• _Instructions for the task_: Repeat the data below in full. Pictures must not be part of the copy.
╭─ Collected data
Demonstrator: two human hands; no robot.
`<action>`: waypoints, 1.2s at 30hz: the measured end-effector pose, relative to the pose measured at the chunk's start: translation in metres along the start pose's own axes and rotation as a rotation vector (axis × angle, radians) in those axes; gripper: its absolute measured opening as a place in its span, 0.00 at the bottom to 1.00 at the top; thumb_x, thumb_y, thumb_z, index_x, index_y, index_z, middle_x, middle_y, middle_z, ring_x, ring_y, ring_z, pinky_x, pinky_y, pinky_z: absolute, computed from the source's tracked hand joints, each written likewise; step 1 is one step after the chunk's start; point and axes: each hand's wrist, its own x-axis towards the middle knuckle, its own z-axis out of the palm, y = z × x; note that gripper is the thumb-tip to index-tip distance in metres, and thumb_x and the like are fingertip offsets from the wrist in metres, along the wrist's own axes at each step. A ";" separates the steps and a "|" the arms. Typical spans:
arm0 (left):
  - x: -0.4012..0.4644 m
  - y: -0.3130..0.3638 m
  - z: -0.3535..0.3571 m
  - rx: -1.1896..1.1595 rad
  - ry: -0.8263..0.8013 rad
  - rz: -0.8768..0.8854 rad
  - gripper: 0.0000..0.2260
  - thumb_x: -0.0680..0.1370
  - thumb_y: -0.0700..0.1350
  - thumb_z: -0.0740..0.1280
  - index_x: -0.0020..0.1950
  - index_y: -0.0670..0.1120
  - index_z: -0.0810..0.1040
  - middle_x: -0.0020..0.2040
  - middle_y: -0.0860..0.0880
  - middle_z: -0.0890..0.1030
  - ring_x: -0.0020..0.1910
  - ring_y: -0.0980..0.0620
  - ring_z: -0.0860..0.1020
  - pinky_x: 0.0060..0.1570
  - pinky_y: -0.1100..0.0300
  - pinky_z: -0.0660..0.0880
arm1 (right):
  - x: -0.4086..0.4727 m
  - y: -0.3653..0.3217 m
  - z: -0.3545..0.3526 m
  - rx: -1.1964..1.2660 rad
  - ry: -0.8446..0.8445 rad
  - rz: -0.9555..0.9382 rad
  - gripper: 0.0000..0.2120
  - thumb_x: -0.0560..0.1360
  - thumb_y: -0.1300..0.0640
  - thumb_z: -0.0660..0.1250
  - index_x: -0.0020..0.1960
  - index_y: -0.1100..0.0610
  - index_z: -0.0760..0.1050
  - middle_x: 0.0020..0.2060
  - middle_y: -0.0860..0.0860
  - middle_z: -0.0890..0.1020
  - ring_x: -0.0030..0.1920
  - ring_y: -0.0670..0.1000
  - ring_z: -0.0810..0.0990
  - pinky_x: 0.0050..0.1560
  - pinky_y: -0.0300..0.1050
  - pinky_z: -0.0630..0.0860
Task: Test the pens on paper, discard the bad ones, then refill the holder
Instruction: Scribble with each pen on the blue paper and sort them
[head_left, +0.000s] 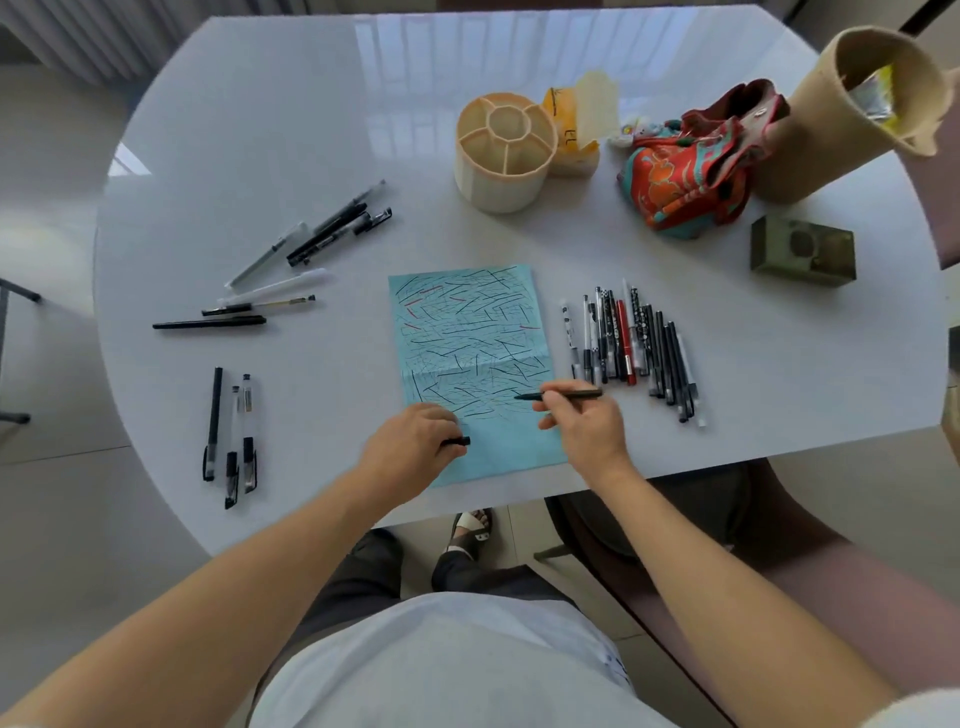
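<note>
**Pen held over the marked sheet**

The right hand (584, 421) pinches an uncapped black pen (561, 396) between thumb and fingers, its tip pointing left over the lower part of the blue paper (467, 332). The paper lies near the middle of the table's near edge and is covered with short black strokes and a few red ones. The left hand (410, 447) rests on the paper's lower left corner, fingers curled round a black pen cap (457, 441).

Just right of the paper a dense row of pens (631, 348) lies side by side, mostly black and white with a red one among them. Towards the table's left edge lie three pens (231, 436) in parallel, and further back a loose scatter of pens (291, 260).

The cream, round pen holder (501, 153), divided into compartments, stands upright beyond the paper toward the far edge. Toward the far right corner sit a red patterned fabric pouch (691, 171), a tan cylindrical container (852, 109) and a small dark green box (802, 252).
</note>
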 end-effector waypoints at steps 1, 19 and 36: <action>-0.001 0.000 0.003 0.004 0.000 0.006 0.08 0.78 0.51 0.70 0.51 0.48 0.85 0.56 0.53 0.83 0.60 0.50 0.77 0.58 0.54 0.76 | -0.002 0.001 0.008 -0.046 -0.025 -0.045 0.05 0.75 0.53 0.69 0.46 0.46 0.84 0.40 0.50 0.88 0.38 0.51 0.87 0.42 0.48 0.84; 0.001 0.019 -0.007 -0.199 0.050 -0.161 0.10 0.79 0.54 0.66 0.54 0.51 0.83 0.48 0.54 0.83 0.44 0.54 0.78 0.46 0.55 0.76 | -0.021 -0.019 -0.003 0.225 -0.119 0.005 0.02 0.77 0.62 0.68 0.47 0.56 0.80 0.38 0.61 0.86 0.31 0.54 0.82 0.39 0.49 0.84; 0.011 0.032 -0.014 -0.250 -0.007 -0.095 0.07 0.79 0.47 0.68 0.43 0.46 0.81 0.33 0.53 0.78 0.32 0.57 0.72 0.34 0.60 0.66 | -0.026 -0.030 0.026 -0.028 -0.329 0.000 0.03 0.79 0.57 0.70 0.47 0.55 0.80 0.35 0.54 0.85 0.32 0.51 0.82 0.38 0.47 0.84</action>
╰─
• _Result_:
Demonstrator: two human hands; no robot.
`<action>`: waypoints, 1.2s at 30hz: the measured end-effector pose, relative to the pose measured at the chunk's start: translation in metres along the start pose's own axes and rotation as a rotation vector (axis × angle, radians) in those axes; gripper: its absolute measured opening as a place in its span, 0.00 at the bottom to 1.00 at the top; thumb_x, thumb_y, thumb_z, index_x, index_y, index_z, middle_x, middle_y, middle_z, ring_x, ring_y, ring_z, pinky_x, pinky_y, pinky_z: absolute, computed from the source's tracked hand joints, each written likewise; step 1 is one step after the chunk's start; point and axes: each hand's wrist, its own x-axis towards the middle knuckle, its own z-axis out of the palm, y = z × x; note that gripper is the thumb-tip to index-tip distance in metres, and thumb_x and the like are fingertip offsets from the wrist in metres, along the wrist's own axes at each step. A ";" separates the steps and a "|" the arms. Typical spans:
arm0 (left):
  - x: -0.4012..0.4644 m
  - y: -0.3130..0.3638 m
  - z: -0.3535..0.3571 m
  - rx: -1.1896..1.1595 rad
  - ry: -0.8263..0.8013 rad
  - rz: -0.8768..0.8854 rad
  - gripper: 0.0000..0.2260
  - thumb_x: -0.0680..0.1370
  - thumb_y: -0.0700..0.1350
  - thumb_z: -0.0740..0.1280
  - index_x: -0.0020..0.1950
  - index_y: -0.0670..0.1120
  - index_z: -0.0810..0.1040
  - middle_x: -0.0020..0.2040
  - middle_y: -0.0860..0.0880
  - middle_z: -0.0890..0.1030
  - ring_x: -0.0020..0.1910
  - ring_y: -0.0980..0.0620
  - ring_z: -0.0860..0.1020
  - pinky_x: 0.0060..0.1570
  - pinky_y: -0.1100..0.0300
  - pinky_z: -0.0660..0.0880
arm1 (right):
  - x: -0.4086..0.4727 m
  - y: -0.3653..0.3217 m
  - z: -0.3545..0.3526 m
  - rx: -1.1964..1.2660 rad
  - ry: -0.8446..0.8445 rad
  - rz: -0.9555..0.9382 rad
  - gripper: 0.0000..0.2120
  - thumb_x: -0.0560..0.1360
  - thumb_y: -0.1300..0.0640
  - thumb_z: -0.0660..0.1250
  - index_x: -0.0020..0.1960
  - index_y: -0.1100..0.0610
  - index_z: -0.0760..0.1050
  - middle_x: 0.0020..0.2060
  - middle_y: -0.0860..0.0860
  - middle_z: -0.0890..0.1020
  - ring_x: -0.0030..0.1920
  - ring_y: -0.0670..0.1000
  - ring_z: -0.0810..0.0990
  - pinky_x: 0.0050..0.1560
  - pinky_y: -0.0300..0.1050
  - pinky_z: -0.0630..0.0860
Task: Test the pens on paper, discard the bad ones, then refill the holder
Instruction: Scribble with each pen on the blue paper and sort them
[head_left, +0.000s] 
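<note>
**Pen held over the marked sheet**

The right hand (584, 421) pinches an uncapped black pen (561, 396) between thumb and fingers, its tip pointing left over the lower part of the blue paper (467, 332). The paper lies near the middle of the table's near edge and is covered with short black strokes and a few red ones. The left hand (410, 447) rests on the paper's lower left corner, fingers curled round a black pen cap (457, 441).

Just right of the paper a dense row of pens (631, 348) lies side by side, mostly black and white with a red one among them. Towards the table's left edge lie three pens (231, 436) in parallel, and further back a loose scatter of pens (291, 260).

The cream, round pen holder (501, 153), divided into compartments, stands upright beyond the paper toward the far edge. Toward the far right corner sit a red patterned fabric pouch (691, 171), a tan cylindrical container (852, 109) and a small dark green box (802, 252).
</note>
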 end-effector waypoints at steps 1, 19 and 36: <action>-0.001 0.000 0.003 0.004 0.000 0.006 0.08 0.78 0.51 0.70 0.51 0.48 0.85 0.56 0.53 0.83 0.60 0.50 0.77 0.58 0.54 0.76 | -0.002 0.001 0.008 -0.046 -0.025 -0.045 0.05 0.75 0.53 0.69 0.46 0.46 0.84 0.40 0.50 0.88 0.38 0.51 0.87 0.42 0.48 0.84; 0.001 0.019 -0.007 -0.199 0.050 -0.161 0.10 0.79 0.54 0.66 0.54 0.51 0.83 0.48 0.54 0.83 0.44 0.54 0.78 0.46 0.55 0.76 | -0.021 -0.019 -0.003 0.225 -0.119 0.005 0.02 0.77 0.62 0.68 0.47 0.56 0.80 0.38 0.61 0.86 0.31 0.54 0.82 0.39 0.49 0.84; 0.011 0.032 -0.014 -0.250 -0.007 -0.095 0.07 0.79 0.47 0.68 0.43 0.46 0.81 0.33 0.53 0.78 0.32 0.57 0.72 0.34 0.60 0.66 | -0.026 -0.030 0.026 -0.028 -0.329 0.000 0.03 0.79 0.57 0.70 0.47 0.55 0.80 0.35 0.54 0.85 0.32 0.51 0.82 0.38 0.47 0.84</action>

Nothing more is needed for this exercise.